AMD: R7xx Speculation

Discussion in 'Architecture and Products' started by Unknown Soldier, May 18, 2007.

Thread Status:
Not open for further replies.
  1. Nite_Hawk

    Veteran

    Joined:
    Feb 11, 2002
    Messages:
    1,202
    Likes Received:
    35
    Location:
    Minneapolis, MN
    Hi Guys,

    I just got back from Best Buy; I got in on the visiontek 25% off sale and picked up a 4850 for $150. :) I'm going to install it now, so if there are any tests people want run let me know. I don't have any recent games so only tests you can provide for free please. ;)

    Nite_Hawk
     
  2. Jawed

    Legend

    Joined:
    Oct 2, 2004
    Messages:
    11,716
    Likes Received:
    2,137
    Location:
    London
    The killer is that T can only get register operands from the other ALUs. Literals, constants and previous results are also possible of course.

    At a cost of 6% of the ALUs or 2.4% of the die, it seems doubtful. If the dark bits are logic, there's a hell of a lot of logic in each SIMD to go wrong.

    I certainly won't discount this, as it was my original guess when the "finger-and-thumb" die shot appeared - 10 regular looking things that are TUs are desperately needed :razz: There's L1, vertex data cache and GDS to account for too. L1 could be 32KB, vertex data cache the same.

    Each SIMD should have 256KB of register file (unless they've changed that too), i.e. 4 lots of 64KB, implying that each block in each corner is 16KB. But there's still a big question mark over multi-porting - are there really 4 physical banks per logical bank? If so the L1 caches and other SIMD memory should look piddly...

    I have to say, right now I'm leaning towards your interpretation.
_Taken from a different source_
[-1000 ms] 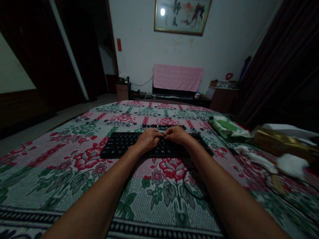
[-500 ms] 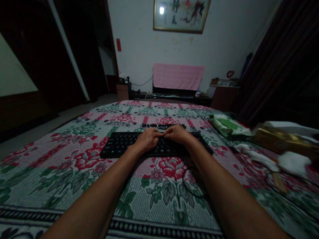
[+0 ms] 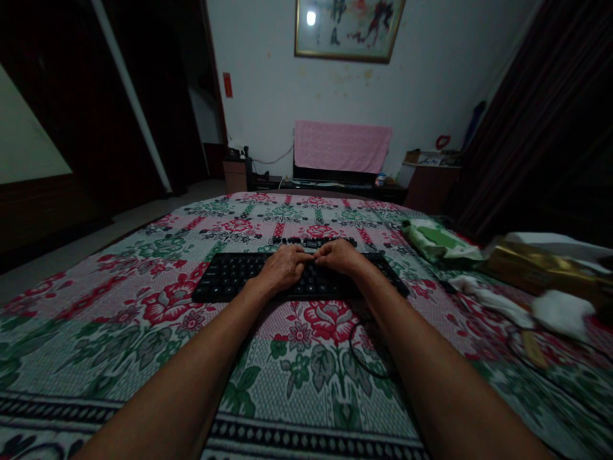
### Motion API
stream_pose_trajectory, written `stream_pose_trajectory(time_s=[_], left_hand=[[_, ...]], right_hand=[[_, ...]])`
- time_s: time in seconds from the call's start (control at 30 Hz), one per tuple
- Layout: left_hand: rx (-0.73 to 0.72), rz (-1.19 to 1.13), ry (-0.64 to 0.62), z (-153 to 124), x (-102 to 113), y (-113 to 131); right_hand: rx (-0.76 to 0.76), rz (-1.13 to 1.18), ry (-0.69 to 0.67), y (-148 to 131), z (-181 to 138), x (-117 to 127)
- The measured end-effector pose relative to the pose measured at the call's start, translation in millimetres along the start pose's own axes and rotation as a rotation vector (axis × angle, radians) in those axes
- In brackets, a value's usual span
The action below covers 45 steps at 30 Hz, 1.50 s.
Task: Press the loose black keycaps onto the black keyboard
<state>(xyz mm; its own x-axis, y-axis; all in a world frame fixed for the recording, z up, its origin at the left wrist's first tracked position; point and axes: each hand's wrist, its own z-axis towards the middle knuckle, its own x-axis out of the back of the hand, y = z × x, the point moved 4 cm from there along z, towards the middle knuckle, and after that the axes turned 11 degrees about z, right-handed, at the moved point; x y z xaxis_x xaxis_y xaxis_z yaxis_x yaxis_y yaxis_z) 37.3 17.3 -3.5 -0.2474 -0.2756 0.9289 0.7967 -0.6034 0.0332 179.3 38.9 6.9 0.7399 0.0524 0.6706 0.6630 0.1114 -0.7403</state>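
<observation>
A black keyboard [image 3: 225,281] lies lengthwise across the flowered bedspread in front of me. My left hand [image 3: 286,263] rests over its middle, index finger stretched right toward the other hand's fingertips and thumb a little apart. Opposite it, my right hand [image 3: 338,257] is closed in a pinch at the keyboard's upper middle. Whatever sits between those fingertips is too small and dark to make out. The two hands' fingertips nearly meet. Just behind the keyboard runs a row of small dark pieces [image 3: 313,243], probably loose keycaps, partly hidden by my hands.
At the right lie a green-and-white packet [image 3: 440,243], a golden box [image 3: 541,265], crumpled white cloth or tissue [image 3: 565,313] and a small wooden-looking piece [image 3: 534,348]. A black cable [image 3: 357,358] loops beside my right forearm. A pink towel [image 3: 342,145] hangs beyond the bedspread [image 3: 119,358].
Both hands stay at the same spot over the keyboard, with at most tiny finger movements. The whole view has shifted very slightly.
</observation>
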Motion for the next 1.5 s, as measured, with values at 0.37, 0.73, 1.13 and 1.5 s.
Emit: stream_pose_trajectory(time_s=[0.37, 0.73, 1.13, 1.5], left_hand=[[-0.017, 0.002, 0.021, -0.5, 1.7, 3.1], [-0.027, 0.008, 0.002, -1.0, 1.7, 2.2], [-0.015, 0.006, -0.042, 1.4, 0.7, 1.0], [-0.029, 0.058, -0.070, 1.4, 0.2, 0.6]], right_hand=[[0.008, 0.076, -0.022, 4.6, 2.5, -2.5], [-0.022, 0.051, -0.039, -0.9, -0.6, -3.0], [0.052, 0.014, -0.069, 2.5, 2.2, -2.9], [0.142, -0.003, -0.036, 8.0, 7.2, -4.7]])
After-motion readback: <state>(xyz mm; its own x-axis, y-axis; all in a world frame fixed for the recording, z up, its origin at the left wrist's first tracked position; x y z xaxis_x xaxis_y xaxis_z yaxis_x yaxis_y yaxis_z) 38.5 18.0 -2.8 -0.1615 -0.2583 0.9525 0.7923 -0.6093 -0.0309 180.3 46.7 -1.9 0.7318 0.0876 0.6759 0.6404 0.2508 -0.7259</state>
EDIT: [strike]There's nothing to say that 20 MADs can't have 1 ALU lane of redundancy :razz: [/strike] :oops:

    Jawed
     
  3. Jawed

    Legend

    Joined:
    Oct 2, 2004
    Messages:
    11,716
    Likes Received:
    2,137
    Location:
    London
    With 16xAF and 4xMSAA I'm hoping for way more than 30%. The Extreme preset in Vantage is rumoured to be 60% faster. Can't believe we don't have any more benchmarks.

    :lol: they've changed so much, we're still guessing.

    Anyway, no point in rushing...

    Jawed
     
  4. hoom

    Veteran

    Joined:
    Sep 23, 2003
    Messages:
    3,264
    Likes Received:
    813
    I think more like this:
    [​IMG]
    Blue = 5SP block (1 spare?)
    Red = LDS/L1?
    Pink = TMU quad
    Green = Scheduler/Dispatch
     
  5. silent_guy

    Veteran Subscriber

    Joined:
    Mar 7, 2006
    Messages:
    3,754
    Likes Received:
    1,382
    Yes, that was a great marketing story but it's really incorrect. If you can pull it off wrt layout, for the similar performance, a crossbar is much better in terms of performance per area than a ring bus, assuming an evenly balance load. With a ringbus, you have to go out of your way architecturally to avoid severe stalling or even deadlock conditions, typically by overdesiging it. Crossbars have no such problems.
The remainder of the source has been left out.